Stato sociale la forza e la felicità - di Renato La Manna -

Lo stato sociale (anche detto dall'inglese welfare state) è una caratteristica dei moderni stati di diritto che si fonda sul principio di uguaglianza. Detto molto semplicemente: la rivoluzione francese introduce

il principio, che però rimane sulla carta (uguaglianza solo formale) in quanto non dice che lo Stato deve provvedere, non solo a riconoscere l’uguaglianza, ma anche a rimuovere gli ostacoli che la impediscono. Questo principio (cosiddetto dell’uguaglianza sostanziale) viene compreso appieno solo molto tempo dopo.

 

La nostra Costituzione lo ha recepito in pieno: lo Stato non deve limitarsi a riconoscere una semplice uguaglianza, ma deve individuare gli ostacoli che impediscono un’effettiva uguaglianza e, quindi, rimuoverli al fine di raggiungere una effettiva e “sostanziale” uguaglianza.

 

Da ciò deriva la finalità di ridurre le disuguaglianze sociali ed in questo si riduce il concetto di “Stato sociale” che consiste, appunto, nel sistema normativo con il quale lo Stato traduce in atti concreti tale finalità; in questa accezione si parla di welfare state (stato del benessere tradotto letteralmente dall'inglese, che qualcuno, quasi a renderlo odioso lo definisce anche stato assistenziale).

 

Con esso ci si propone di fornire e garantire diritti e servizi sociali, ad esempio: Assistenza sanitaria; Pubblica istruzione; Indennità di disoccupazione, sussidi familiari, in caso di accertato stato di povertà o bisogno; Previdenza sociale (assistenza d'invalidità e di vecchiaia: pensioni); Accesso alle risorse culturali (biblioteche, musei, tempo libero); Difesa dell'ambiente naturale.

 

Questi servizi gravano sui conti pubblici attraverso la cosiddetta spesa sociale in quanto richiedono risorse finanziarie, le quali provengono in buona parte dal prelievo fiscale.

 

Lo scopo fondamentale è quello di ridurre la povertà al fine di ridurre la delinquenza.

 

La situazione, a grandi linee, riuscì a mantenersi in sostanziale equilibrio per qualche decennio. Infatti nel periodo che va dagli anni cinquanta fino agli anni  ottanta e anni novanta la spesa pubblica crebbe notevolmente, specialmente nei Paesi che adottarono una forma di welfare universale, ma la situazione rimase tutto sommato sotto controllo grazie alla contemporanea sostenuta crescita del Prodotto interno lordo generalmente diffusa. 

 

Di fronte alla crisi dello Stato sociale e dei ceti medi (visibili in questi anni) alcuni economisti sostengono la necessità di diminuire la spesa pubblica.

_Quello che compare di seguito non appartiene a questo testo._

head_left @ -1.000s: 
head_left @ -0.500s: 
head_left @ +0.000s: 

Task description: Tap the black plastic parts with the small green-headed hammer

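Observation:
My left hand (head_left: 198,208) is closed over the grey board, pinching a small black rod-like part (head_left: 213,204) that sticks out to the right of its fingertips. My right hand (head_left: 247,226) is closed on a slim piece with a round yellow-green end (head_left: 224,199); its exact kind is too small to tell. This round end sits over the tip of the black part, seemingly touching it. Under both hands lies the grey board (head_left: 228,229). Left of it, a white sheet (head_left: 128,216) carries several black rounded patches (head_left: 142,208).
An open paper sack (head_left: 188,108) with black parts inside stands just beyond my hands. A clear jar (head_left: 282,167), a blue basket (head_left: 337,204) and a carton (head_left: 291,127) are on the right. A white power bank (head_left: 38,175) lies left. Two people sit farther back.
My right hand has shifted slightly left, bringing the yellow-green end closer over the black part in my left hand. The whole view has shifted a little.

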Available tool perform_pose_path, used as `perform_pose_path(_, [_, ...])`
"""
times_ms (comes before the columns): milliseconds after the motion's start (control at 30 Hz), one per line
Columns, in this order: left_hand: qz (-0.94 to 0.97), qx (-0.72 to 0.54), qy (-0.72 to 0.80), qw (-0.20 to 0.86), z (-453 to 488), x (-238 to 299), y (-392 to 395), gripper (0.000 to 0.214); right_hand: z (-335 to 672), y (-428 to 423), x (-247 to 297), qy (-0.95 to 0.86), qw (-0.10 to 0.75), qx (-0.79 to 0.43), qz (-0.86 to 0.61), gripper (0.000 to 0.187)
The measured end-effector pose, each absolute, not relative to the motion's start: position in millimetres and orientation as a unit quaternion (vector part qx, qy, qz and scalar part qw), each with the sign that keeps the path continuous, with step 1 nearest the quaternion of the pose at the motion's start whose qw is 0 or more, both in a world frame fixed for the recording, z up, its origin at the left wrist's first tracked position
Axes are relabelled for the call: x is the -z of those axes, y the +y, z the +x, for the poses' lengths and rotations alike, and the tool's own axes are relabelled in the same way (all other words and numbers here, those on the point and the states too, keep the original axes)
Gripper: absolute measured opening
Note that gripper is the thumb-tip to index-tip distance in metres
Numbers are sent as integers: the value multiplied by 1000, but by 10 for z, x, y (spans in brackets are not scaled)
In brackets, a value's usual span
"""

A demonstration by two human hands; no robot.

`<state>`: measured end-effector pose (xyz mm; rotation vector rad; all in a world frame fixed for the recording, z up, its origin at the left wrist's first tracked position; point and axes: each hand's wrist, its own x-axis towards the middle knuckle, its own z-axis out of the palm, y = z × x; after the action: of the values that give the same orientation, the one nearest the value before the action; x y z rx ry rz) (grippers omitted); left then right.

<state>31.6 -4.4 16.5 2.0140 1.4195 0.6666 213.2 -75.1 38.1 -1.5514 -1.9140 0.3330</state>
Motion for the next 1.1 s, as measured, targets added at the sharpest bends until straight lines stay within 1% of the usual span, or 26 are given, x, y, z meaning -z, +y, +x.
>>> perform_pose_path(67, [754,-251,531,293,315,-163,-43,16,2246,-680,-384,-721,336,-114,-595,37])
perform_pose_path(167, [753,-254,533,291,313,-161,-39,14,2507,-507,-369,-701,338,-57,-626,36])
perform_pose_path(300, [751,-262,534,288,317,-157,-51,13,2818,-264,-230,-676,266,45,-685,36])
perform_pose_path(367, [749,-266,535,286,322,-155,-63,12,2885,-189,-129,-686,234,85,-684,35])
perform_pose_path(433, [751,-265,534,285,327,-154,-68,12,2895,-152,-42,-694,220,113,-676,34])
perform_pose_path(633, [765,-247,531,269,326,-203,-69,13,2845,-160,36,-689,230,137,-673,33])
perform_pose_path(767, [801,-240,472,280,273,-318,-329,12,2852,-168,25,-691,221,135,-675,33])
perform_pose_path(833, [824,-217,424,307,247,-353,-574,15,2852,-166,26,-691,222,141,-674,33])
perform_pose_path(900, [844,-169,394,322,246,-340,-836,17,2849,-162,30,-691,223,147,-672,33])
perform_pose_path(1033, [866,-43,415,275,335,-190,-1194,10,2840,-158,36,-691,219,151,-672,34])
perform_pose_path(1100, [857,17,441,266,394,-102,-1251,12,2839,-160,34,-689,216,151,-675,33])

Su questa crisi si vedano gli effetti delle politiche economico sociali neoliberiste. Si sostiene allo stesso tempo l'idea di affidare (in tutto o in parte) a gestori privati, servizi come le pensioni (fondi pensione privati), la sanità e l'istruzione. Tuttavia i problemi di giustizia ed equità sociale, nonché il ridotto ruolo dello Stato nella redistribuzione della ricchezza, che deriverebbero da simili scelte, non sono affatto trascurabili, anzi sono molto pericolosi, specie alla luce dei risvolti dimostratisi nell'attuale crisi evidenziata nel 2008.

 

Tali teorie dimenticano i motivi che hanno portato alla nascita dello Stato sociale, e cioè ridurre la povertà e di conseguenza la delinquenza. Aumentare il livello di soddisfazione dei cittadini, la speranza in futuro migliore, che è la spinta principale di ogni essere vivente.

 

Infatti, quando si nega un futuro ai nostri figli crolla la voglia di “fare” si perde il senso dei sacrifici personali che non hanno senso, senza la garanzia di un futuro migliore per noi ed i nostri figli.

 

Quindi, perché dovremmo fare dei sacrifici, se questo Stato non garantisce un futuro ai nostri figli?

 

Quale sarebbe il senso?

 

Meditiamo…gente…meditiamo…

 

e, ogni tanto, chiediamoci il motivo per cui noi dovremmo aspirare ad uno Stato economicamente forte ma non in grado di dare risposte adeguate ai propri cittadini!

 

Cioè: “Qual è il senso di uno Stato: Quello di essere economicamente forte o, come credo fermamente, quello di rendere i propri cittadini, felici di appartenervi?”.